The book tells the story of 11-year-old Addie as she campaigns for a memorial in memory of the witch trials that took place in her Scottish hometown. Addie knows there’s more to the story of these ‘witches’, just like there is more to hers. Can Addie challenge how the people in her town see her and her autism, and make her voice heard?
My honest review
I will start saying that the book was written by Ellen Mcnicoll who is a Scottish author and who is passionate about disability rights and representation. This is her first novel and I am sure it won’t be her last. The illustration of the book cover is by Kay Wilson and let me just tell you that this one certainly stand out from other book covers.
The book contains 192 pages and 21 chapters with no illustrations.
I just got blown away by this story. I can honestly tell you that I just couldn’t put the book down once I started reading it. Addie, our stories protagonist, is autistic and she is trying very hard to fit in to a neurotypical society that doesn’t understand her. She tries to mask how she feels and who she really is by following social stereotypes. The story shows how adults react to be around autistic people and how they can blame Autism for the behaviour or ideas that they have. Addie has the support of her parents and her twin sisters, one of her sisters is autistic as well and we see a strong bond between them. It is incredible what people can achieve with the support from their families and as well with the support of the right people.
The story is told from Addie’s point of view which transports you into her mind and lets you see what she is feeling and the way she is struggling to fit in to the world. She faces a hard time in school as her teacher doesn’t support her and her peers in her classroom doesn’t understand her. While in class her teacher starts to talk about their town’s witch trials and how a lot of women were accused of being witches because they were different. Addie feels that she can identify with their being seen as different and decides to try and convinced people to make a memorial plaque. While doing this she discovers the real meaning of friendship, and realises how it’s not just children can be bullies but some adults as well.
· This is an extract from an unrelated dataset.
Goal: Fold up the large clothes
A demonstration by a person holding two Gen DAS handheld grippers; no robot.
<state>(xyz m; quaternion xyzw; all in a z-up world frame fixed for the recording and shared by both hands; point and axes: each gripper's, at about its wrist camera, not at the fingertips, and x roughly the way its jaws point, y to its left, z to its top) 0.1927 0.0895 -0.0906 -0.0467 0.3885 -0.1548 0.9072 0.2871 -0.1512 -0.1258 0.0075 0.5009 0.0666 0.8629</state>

My oldest boy is autistic and he struggles every day to fit into a neurotypical world just like Addie. When he was young we were told he wouldn’t be able to do certain things and the older he is getting the more he shows them how wrong they were. This book made me laugh, made me cry and makes me reflect about the world that we live in and how we respond to different people.
Last but not least the book was published by ‘Knights of’ a publisher who publishes children’s books with a focus on diversity shown in both the topics of their book and also in their choices of writers, illustrators and everyone else that works with them coming from different backgrounds which is amazing.
Thank you so much for reading this review and hope everyone has a good week.